> [Directions]: Keep only those lines of the records that include the string "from".

[Dataset items]
===============
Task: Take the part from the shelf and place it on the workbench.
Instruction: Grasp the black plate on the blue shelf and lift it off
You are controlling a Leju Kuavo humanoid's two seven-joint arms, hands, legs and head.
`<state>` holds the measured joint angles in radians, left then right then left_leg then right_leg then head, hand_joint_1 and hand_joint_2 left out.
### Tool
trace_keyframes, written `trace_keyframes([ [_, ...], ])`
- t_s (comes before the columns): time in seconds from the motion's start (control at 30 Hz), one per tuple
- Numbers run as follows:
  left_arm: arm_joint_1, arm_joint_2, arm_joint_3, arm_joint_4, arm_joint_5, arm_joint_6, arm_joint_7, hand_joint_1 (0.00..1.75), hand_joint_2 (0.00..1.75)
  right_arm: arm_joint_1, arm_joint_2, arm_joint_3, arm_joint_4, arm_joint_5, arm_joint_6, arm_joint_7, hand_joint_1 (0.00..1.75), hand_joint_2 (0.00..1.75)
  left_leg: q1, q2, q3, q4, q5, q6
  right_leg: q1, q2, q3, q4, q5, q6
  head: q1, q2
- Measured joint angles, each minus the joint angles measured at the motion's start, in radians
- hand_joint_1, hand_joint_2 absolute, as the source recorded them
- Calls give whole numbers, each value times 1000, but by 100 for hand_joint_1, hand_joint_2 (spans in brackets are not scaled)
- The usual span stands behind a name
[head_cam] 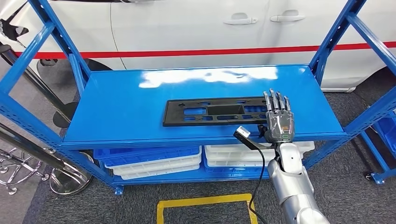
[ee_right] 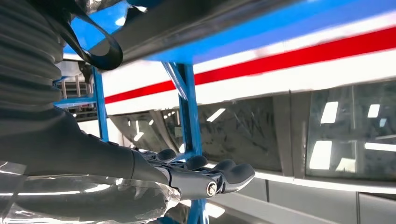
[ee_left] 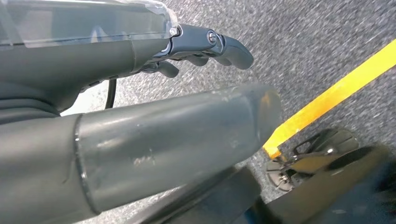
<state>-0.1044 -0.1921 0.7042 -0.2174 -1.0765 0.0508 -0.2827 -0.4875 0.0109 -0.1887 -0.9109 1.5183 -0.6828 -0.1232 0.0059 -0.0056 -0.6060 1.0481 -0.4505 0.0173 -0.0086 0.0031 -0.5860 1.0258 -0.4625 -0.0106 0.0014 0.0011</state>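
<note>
Black part (head_cam: 215, 111) beside right hand (head_cam: 279, 122)

One black part (head_cam: 212, 112); one blue shelf (head_cam: 116, 107); several bins (head_cam: 149, 161).

Car workshop: blue steel shelf (head_cam: 205, 100) beside a white car (head_cam: 210, 28).

Part (head_cam: 212, 112): right end hidden behind right hand (head_cam: 279, 122). White car (head_cam: 196, 28): cut off by top edge.
</note>
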Motion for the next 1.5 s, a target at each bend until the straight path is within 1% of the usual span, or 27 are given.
trace_keyframes([
  [0.1,0,0,0,0,-1,-5,-10,0,0,1,8,0,-8,0,0,-19,0,175,-3,-1,15,-31,2,10,2,0,2,-4,0,15,0,0],
  [0.17,0,0,0,0,-2,-10,-16,0,0,1,13,0,-15,0,0,-26,0,175,2,0,21,-43,7,21,1,-1,-5,15,-17,24,0,0],
  [0.2,-1,0,0,0,-5,-12,-18,0,0,0,15,0,-19,0,0,-29,0,175,5,0,24,-49,9,27,0,-1,-21,51,-39,27,0,0],
  [0.27,-2,0,0,0,-10,-13,-20,0,0,1,18,0,-22,1,0,-34,0,175,5,1,26,-51,7,34,-3,-1,-82,177,-100,32,0,0],
  [0.3,-2,0,0,0,-12,-13,-21,0,0,4,19,0,-23,1,0,-35,0,175,4,1,27,-50,5,35,-5,-1,-116,238,-120,34,0,0],
  [0.33,-1,0,0,0,-14,-13,-20,0,0,8,19,0,-23,1,0,-36,0,175,4,0,29,-49,3,35,-6,-1,-136,271,-121,37,0,0],
  [0.37,0,0,0,0,-15,-12,-20,0,0,10,20,0,-23,1,0,-36,0,175,4,0,32,-48,0,34,-8,-2,-139,266,-101,38,0,0],
  [0.4,1,0,0,0,-16,-12,-20,0,0,11,21,0,-24,1,0,-37,0,175,5,-1,36,-45,-4,32,-10,-2,-121,221,-64,38,0,0],
  [0.43,1,-1,0,0,-16,-12,-20,0,0,11,21,0,-26,2,0,-37,0,175,5,-2,40,-42,-10,28,-12,-2,-91,151,-24,38,0,0],
  [0.5,0,-1,0,0,-13,-13,-21,0,0,10,23,0,-31,1,0,-37,0,175,2,-2,41,-32,-19,19,-9,-2,-41,40,18,33,0,0],
  [0.57,-1,-1,0,0,-5,-12,-20,0,0,11,26,0,-35,0,0,-39,0,175,-1,-3,38,-28,-23,9,-4,-1,-30,14,15,26,0,0],
  [0.67,-2,-1,1,0,3,-6,-14,0,0,10,31,0,-43,-1,0,-45,0,175,1,-2,35,-9,-42,-7,-9,-1,-23,6,14,7,0,0],
  [0.73,-2,-1,2,0,5,-4,-14,0,0,9,34,0,-47,-2,0,-48,0,175,4,0,-5,79,-91,-16,-11,-3,-17,1,12,-4,-1,0],
  [0.8,-1,-2,2,0,7,-4,-14,0,0,10,37,0,-47,-2,0,-53,0,175,6,0,-72,208,-142,-21,-9,-4,-17,1,10,-9,-1,0],
  [0.83,-1,-2,2,0,7,-3,-14,0,0,11,38,0,-47,-3,0,-58,0,175,6,0,-95,246,-146,-22,-8,-3,-16,2,9,-10,-1,0],
  [0.87,0,-2,2,0,5,-1,-14,0,0,12,40,0,-47,-3,0,-64,0,175,6,0,-101,248,-132,-21,-7,-3,-14,2,7,-10,-1,0],
  [0.93,-1,-1,2,0,2,2,-14,0,0,14,45,1,-49,-2,0,-74,0,175,5,0,-59,141,-57,-14,-5,-1,-7,3,3,-8,-1,0],
  [1.0,-3,-1,2,0,1,5,-14,0,0,15,51,2,-51,0,0,-79,0,175,1,0,-3,18,-7,-2,-1,1,-2,4,-2,-2,-1,0],
  [1.03,-5,-1,2,0,1,6,-14,0,0,16,53,4,-53,0,0,-80,0,175,-2,-1,12,-15,1,2,-1,2,-2,3,-2,3,-1,0],
  [1.17,-6,-2,2,0,0,7,-15,0,0,19,59,9,-61,1,0,-86,0,175,0,0,22,-41,5,20,-2,1,-5,12,-13,24,-1,0],
  [1.23,-7,-3,2,0,0,8,-16,0,0,20,60,12,-66,3,0,-86,0,175,5,2,29,-52,11,30,-4,1,-40,90,-61,30,0,0],
  [1.3,-9,-4,2,0,-1,9,-16,0,0,25,60,17,-67,4,0,-86,0,175,4,2,29,-53,10,34,-5,1,-105,220,-118,35,0,0],
  [1.33,-9,-4,2,0,-1,9,-16,0,0,29,61,19,-67,5,0,-85,0,175,4,1,29,-52,9,35,-6,0,-128,263,-127,37,0,0],
  [1.37,-8,-4,2,0,-1,9,-16,0,0,32,61,20,-67,6,0,-84,0,175,4,0,30,-51,8,34,-8,0,-135,270,-116,38,0,0],
  [1.4,-8,-4,2,0,-2,10,-16,0,0,33,60,22,-68,7,0,-83,0,175,4,-1,31,-49,6,33,-9,0,-120,236,-87,38,0,0],
  [1.43,-8,-5,2,0,-2,10,-16,0,0,33,60,24,-70,7,0,-82,0,175,4,-2,33,-46,3,30,-10,-1,-90,170,-46,37,0,0],
  [1.5,-9,-6,2,0,-3,10,-16,0,0,32,61,29,-75,9,0,-80,0,175,1,-3,33,-37,-5,21,-9,-1,-32,47,3,32,0,0],
])
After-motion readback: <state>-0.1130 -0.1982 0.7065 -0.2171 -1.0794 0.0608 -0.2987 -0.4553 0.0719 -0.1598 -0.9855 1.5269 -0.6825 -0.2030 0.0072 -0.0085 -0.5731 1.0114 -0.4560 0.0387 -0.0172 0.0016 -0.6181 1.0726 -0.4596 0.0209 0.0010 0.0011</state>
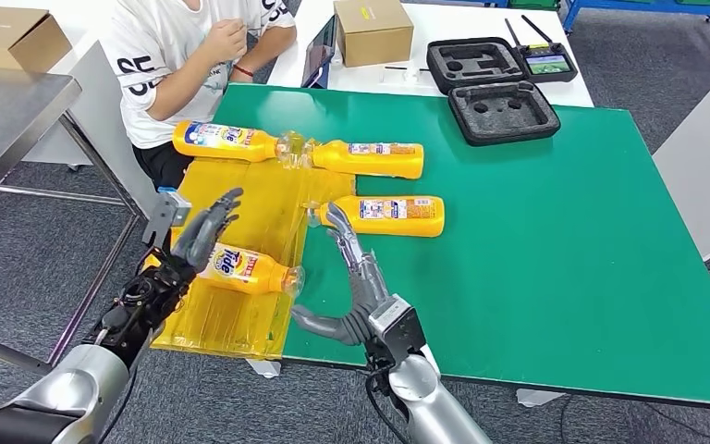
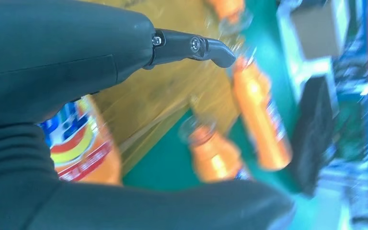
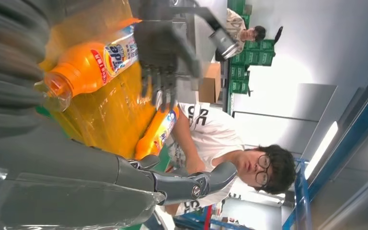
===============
> [Output for this exercise]:
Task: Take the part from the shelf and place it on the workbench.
- t_s (comes before the columns): time in seconds from the motion's start (control at 30 Hz), one per tuple

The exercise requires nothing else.